Aprire l'app del broker richiede pochi secondi. Il gesto sembra innocuo: controllare come stanno andando gli investimenti, verificare un movimento o soddisfare una curiosità.

Ma la frequenza con cui osserviamo un portafoglio può cambiare il modo in cui percepiamo il rischio.

Più osservazioni, più variazioni negative

I mercati non si muovono in linea retta. Su intervalli brevi, variazioni positive e negative si alternano continuamente. Più frequentemente osserviamo il prezzo, maggiore sarà il numero di oscillazioni che vedremo.

Un investitore con un obiettivo di lungo periodo può così trovarsi emotivamente coinvolto in movimenti che hanno poca relazione con il suo piano iniziale.

La perdita pesa più del guadagno

Le persone tendono a percepire una perdita con maggiore intensità rispetto a un guadagno di dimensione simile. Questo fenomeno viene spesso definito avversione alle perdite.

Quando controlliamo spesso il portafoglio, aumentiamo le occasioni in cui possiamo sperimentare quella sensazione negativa. Il risultato può essere una percezione del rischio superiore a quella prevista quando abbiamo costruito il piano.

Informazione o rumore?

Controllare non significa necessariamente comprendere. Una variazione giornaliera può dipendere da migliaia di fattori. Cercare una spiegazione immediata per ogni movimento porta spesso a sovrastimare il valore delle notizie più recenti.

Il rischio è confondere:

  • movimento con cambiamento strutturale
  • prezzo con valore
  • notizia con informazione utile
  • attività con controllo

Quando controllare può essere utile

Ridurre la frequenza non significa ignorare gli investimenti. Un controllo periodico può servire per verificare che l'asset allocation sia ancora coerente, controllare costi o variazioni dello strumento, aggiornare gli obiettivi, riequilibrare.
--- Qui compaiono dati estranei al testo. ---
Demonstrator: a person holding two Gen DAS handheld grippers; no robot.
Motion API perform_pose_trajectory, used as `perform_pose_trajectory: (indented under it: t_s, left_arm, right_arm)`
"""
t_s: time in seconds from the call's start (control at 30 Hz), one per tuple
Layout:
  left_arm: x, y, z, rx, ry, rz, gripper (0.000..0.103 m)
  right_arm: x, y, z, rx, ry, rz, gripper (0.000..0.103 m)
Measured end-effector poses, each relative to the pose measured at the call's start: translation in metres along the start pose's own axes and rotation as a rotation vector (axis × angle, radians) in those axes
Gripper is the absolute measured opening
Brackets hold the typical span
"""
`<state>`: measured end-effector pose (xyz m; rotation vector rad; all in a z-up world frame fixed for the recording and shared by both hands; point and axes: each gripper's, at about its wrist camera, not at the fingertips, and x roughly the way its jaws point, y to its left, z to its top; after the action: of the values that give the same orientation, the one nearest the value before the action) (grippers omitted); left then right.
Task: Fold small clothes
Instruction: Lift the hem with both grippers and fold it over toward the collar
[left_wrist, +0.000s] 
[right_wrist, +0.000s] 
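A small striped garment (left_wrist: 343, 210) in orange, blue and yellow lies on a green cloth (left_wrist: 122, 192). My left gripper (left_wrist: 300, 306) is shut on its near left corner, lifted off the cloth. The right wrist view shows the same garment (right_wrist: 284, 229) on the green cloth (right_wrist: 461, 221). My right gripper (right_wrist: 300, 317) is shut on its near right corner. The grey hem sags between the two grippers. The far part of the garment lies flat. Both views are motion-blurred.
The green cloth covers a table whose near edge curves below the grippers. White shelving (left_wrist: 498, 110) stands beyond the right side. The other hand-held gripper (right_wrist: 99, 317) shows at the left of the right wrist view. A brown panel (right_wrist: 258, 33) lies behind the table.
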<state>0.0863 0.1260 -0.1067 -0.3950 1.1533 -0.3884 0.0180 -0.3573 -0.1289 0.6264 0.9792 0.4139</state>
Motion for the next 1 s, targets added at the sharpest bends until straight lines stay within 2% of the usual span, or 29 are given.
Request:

La frequenza dovrebbe essere collegata alla strategia, non all'ansia del momento.

Una domanda utile

Prima di aprire l'app, può essere utile chiedersi: "Quale decisione concreta potrei prendere sulla base dell'informazione che sto per vedere?" Se la risposta è "nessuna", il controllo potrebbe essere soltanto una ricerca di rassicurazione.

Conclusione

La tecnologia ha reso il portafoglio sempre visibile. Ma ciò che può essere controllato in ogni momento non deve necessariamente essere osservato in ogni momento. Per un investitore di lungo periodo, proteggere l'attenzione può essere importante quanto controllare i costi.